The teamwork concept should be a significant part of the science or math process, allowing students to collaborate and contribute. Sometimes, it is just one character that comes up with the right dramatic solution, and other times it is the entire team. But in all cases, the team is valued above the individual. Perhaps the best illustration of teamwork and cognitive learning theory is found in the original Star Trek series. There were four principle characters, each one embodying a very particular cognitive perspective. Dr. McCoy was always asking, “Why?”, Mr. Spock was always focused on the “What”, Scotty the Engineer was interested in the “How” , and the Captain was always asking, “What if…?” Together, they pooled their talents and cognitive gifts to solve interesting and complex problems. It’s probably this point that attracted so many loyal fans.

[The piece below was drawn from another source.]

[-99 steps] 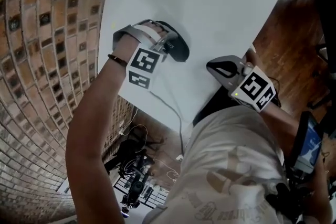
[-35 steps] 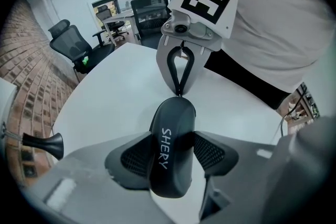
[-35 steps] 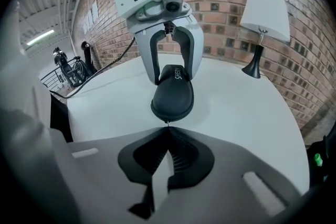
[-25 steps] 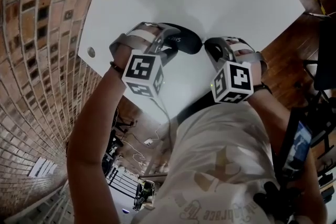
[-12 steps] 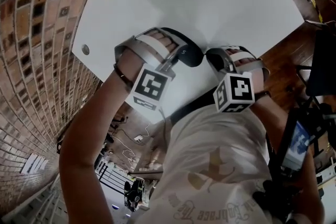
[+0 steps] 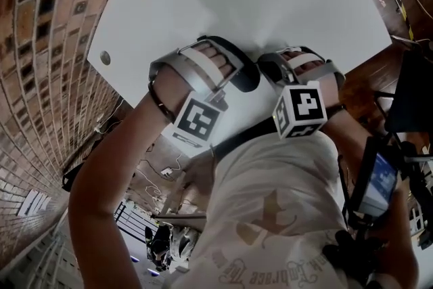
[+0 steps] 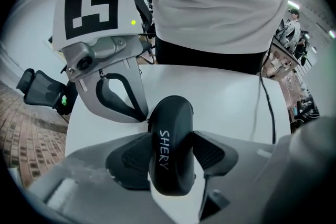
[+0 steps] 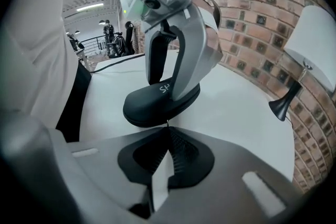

Dramas resolve their complex problem within an hour, but not always. Sometimes there are two-part episodes and occasionally there are cliffhangers or a new problem that is introduced that must be solved next time. Really compelling dramas will sometimes (but NOT often) stretch a problem over several episodes. Consider a drama where a mysterious terrorist is stalking a particular character over several weeks. Or a two-part episode that links a very complex crime. In these instances, the media expert employs a technique to invite the audience to consider the problem for a long time and in depth. This technique also allows the director or writer to show how the various characters view and respond to the problem. It helps the audience see a bigger picture and become more involved in the solution process. In science and math, larger issues and complex problems do not have to be introduced and practiced within a few periods. Complex issues and thorny problems should be broken up into a variety of tasks, looked at in various ways and then resolved.
The creative process of developing and scripting a successful television show may seem to have little to do with the formulaic approach to lesson planning. Consider Dan Harmon, the creative mind behind the very successful sitcom Community. He very consciously uses a structure that contains the steps in building a compelling story (Raftery, 2011). In 30 minute segments, he engages his audience in the bizarre lives of his characters by: 1) showing the character in a zone of comfort, 2) having them want something, 3) getting them into an unfamiliar situation, 4) adapting them to it, 5) getting what they want, 6) but paying a heavy price for it, 7) then returning them to their comfort zone but, 8) they have changed in some way. Although this approach may seem stilted and pedantic, his track record of successful audience engagement and loyalty has stood the test of network accountability.
To experts in the education profession, the lesson plan is seen as only a documentation of curriculum standards, chapter exercises and periodic assessments. The resulting experience is often dry and disconnected from reality. We pay for that disconnect with disengaged students and low achievement. The experts in the media profession view their planning process in terms of their audience and how best to gain interest and maintain their engagement, often for extended periods of time. They are rewarded with high ratings and commercial dollars. Which one seems to have been more successful?